A life story generally doesn’t fit into a neat dramatic arc; this much is a given. When you’re telling the cinematic tale of a real-life person — as Unbroken does with the tale of Louis Zamperini — you’re going to be deciding which part of the cradle-to-grave timeline will be part of the narrative and which part won’t. This is artistic license, and if you have a problem with it, then maybe you have a problem with art.

But everyone’s also going to have a different threshold for what part of that life story is crucial — what makes it a story, rather than just a series of things that happened to a particular person. And this is where Angelina Jolie’s adaptation of Laura Hillenbrand’s book, Unbroken: A World War II Story of Survival, Resilience, and Redemption, feels incredibly ill-conceived. As full of thrilling, harrowing, unbelievable actual events as it may be, it’s based on a choice that just doesn’t make dramatic sense — highlighting physical suffering over spiritual redemption.

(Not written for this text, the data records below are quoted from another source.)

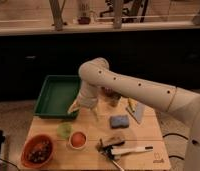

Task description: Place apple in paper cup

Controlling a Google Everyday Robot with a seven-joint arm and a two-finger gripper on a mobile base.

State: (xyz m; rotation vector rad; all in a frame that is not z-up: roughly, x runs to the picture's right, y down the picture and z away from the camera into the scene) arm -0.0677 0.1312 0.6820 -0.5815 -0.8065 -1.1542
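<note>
The gripper [84,109] hangs above the worktop [148,135], spread open and holding nothing. The apple [78,138] sits inside the paper cup [78,147], just below the gripper. We judge placement complete, and the raised gripper avoids tipping the cup.

Single elevated view, angled down and forward over the wooden table [93,152], medium distance, dark counter [153,55] behind, arm [138,90] entering from the right, gripper [84,107] mid-frame above the table's far edge.
</note>
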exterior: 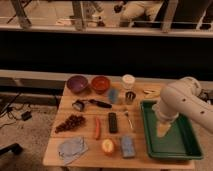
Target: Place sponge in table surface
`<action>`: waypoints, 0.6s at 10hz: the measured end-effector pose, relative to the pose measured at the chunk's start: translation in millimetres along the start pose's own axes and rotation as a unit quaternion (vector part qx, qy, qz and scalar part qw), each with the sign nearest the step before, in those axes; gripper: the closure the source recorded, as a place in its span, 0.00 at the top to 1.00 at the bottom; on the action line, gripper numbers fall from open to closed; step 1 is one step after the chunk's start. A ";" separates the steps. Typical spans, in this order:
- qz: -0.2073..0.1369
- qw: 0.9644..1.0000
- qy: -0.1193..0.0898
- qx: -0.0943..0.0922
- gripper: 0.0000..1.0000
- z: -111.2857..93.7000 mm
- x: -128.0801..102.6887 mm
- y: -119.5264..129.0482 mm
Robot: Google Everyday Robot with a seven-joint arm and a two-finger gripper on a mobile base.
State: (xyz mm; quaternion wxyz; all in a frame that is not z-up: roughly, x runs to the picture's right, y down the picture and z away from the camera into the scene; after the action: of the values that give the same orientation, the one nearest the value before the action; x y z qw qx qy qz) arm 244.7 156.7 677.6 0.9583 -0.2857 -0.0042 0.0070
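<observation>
Since flat on table point(86, 136) near front edge, just beside green tray point(182, 145), blue sponge point(128, 146) judged placed. Gripper point(162, 131) low over tray, well apart from sponge; open or closed, cannot tell. Left: withdrawal only, if anything.

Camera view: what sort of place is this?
Probably a robot test area, not a home: wooden table set with laid-out objects, metal railing behind, gripper hanging over the green tray.

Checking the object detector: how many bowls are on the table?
2: purple bowl at the back-left, red bowl right beside it. None seem hidden. Tool hangs over the green tray.
</observation>
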 end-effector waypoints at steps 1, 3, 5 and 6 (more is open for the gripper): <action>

The film opens with Zamperini (Jack O’Connell) serving as a bombardier during World War II on a mission that costs some of the members of his plane’s crew their lives. From there it flashes back to his life before the war — the son of Italian immigrants in California with a pugnacious streak that got him in trouble but also served him well in his determined drive toward excellence as a long-distance runner and eventual medal-winner at the 1936 Berlin Olympic Games. Ultimately the story takes us to the hardships Zamperini endures during the war: stranded for more than a month on a raft at sea after his plane goes down, then faced with two-and-a-half years as a prisoner of war in Japanese camps.

Everything about the pre-war segments feels purely functional, but Jolie finds her footing in the wartime sequences. There’s a crisp, unfussy physicality to the dogfight scenes in which Zamperini’s plane is peppered with Japanese gunfire; it’s easy to feel that the craft is practically disintegrating around the crew members as they try to make it to land. And there’s a similar intensity to the scenes of Zamperini and his two fellow crewmen, Russell Phillips (Domnhall Gleeson) and Francis McNamara (Finn Wittrock), attempting to survive at sea, fending off both physical threats and their own despair.

Then Zamperini is found by the Japanese, and it becomes a far more conventional POW drama. Some of the film’s attempts at emotionally wrenching moments — like Zamperini naked and facing what he believes is imminent death — feel cribbed from movies like Schindler’s List, and there’s little attempt to get inside Zamperini’s head as he faces an escalating series of physical torments and the possibility of avoiding those torments if he’s willing to become a propaganda tool. The most compelling relationship is the one that evolves between Zamperini and the sociopathic camp commander Musushiro “The Bird” Watanabe, with Myavi Ishihara turning in a chilling portrait of unrestrained power madness.

But that relationship — like all of Unbroken — virtually demands some kind of resolution, and it’s here that the film loses its bearings. Once Zamperini returns home at the end of the war — Spoiler alert: Unbroken is about a survivor — the film simply cuts to title cards explaining that Zamperini suffered from years of post-traumatic stress before attempting to find peace by meeting and forgiving those who had wronged him during the war. And that’s a crucial element of Zamperini’s story: His ultimate victory wasn’t just about getting back to the good old U. S. of A. in one piece, but learning what it took to come out psychologically whole as well. Jolie and her screenwriting team — talented folks like the Coen brothers, William Nicholson, and Richard LaGravanese — are clearly uninterested in that part of the story. As far as they’re concerned, the atomic bombs Fat Man and Little Boy mark the end of Louis Zamperini’s struggle and return him home and to his happily ever after.

Maybe it’s enough for some viewers that Unbroken works well on a purely visceral level, chronicling one determined American soldier’s refusal to curl up and die. It’s just hard not to find it frustrating when a movie that positions itself as a “triumph of the human spirit” story isn’t actually about the triumph of the human spirit. For Jolie and company, the part of Zamperini’s story that’s about the triumph of his human body appears to be sufficient.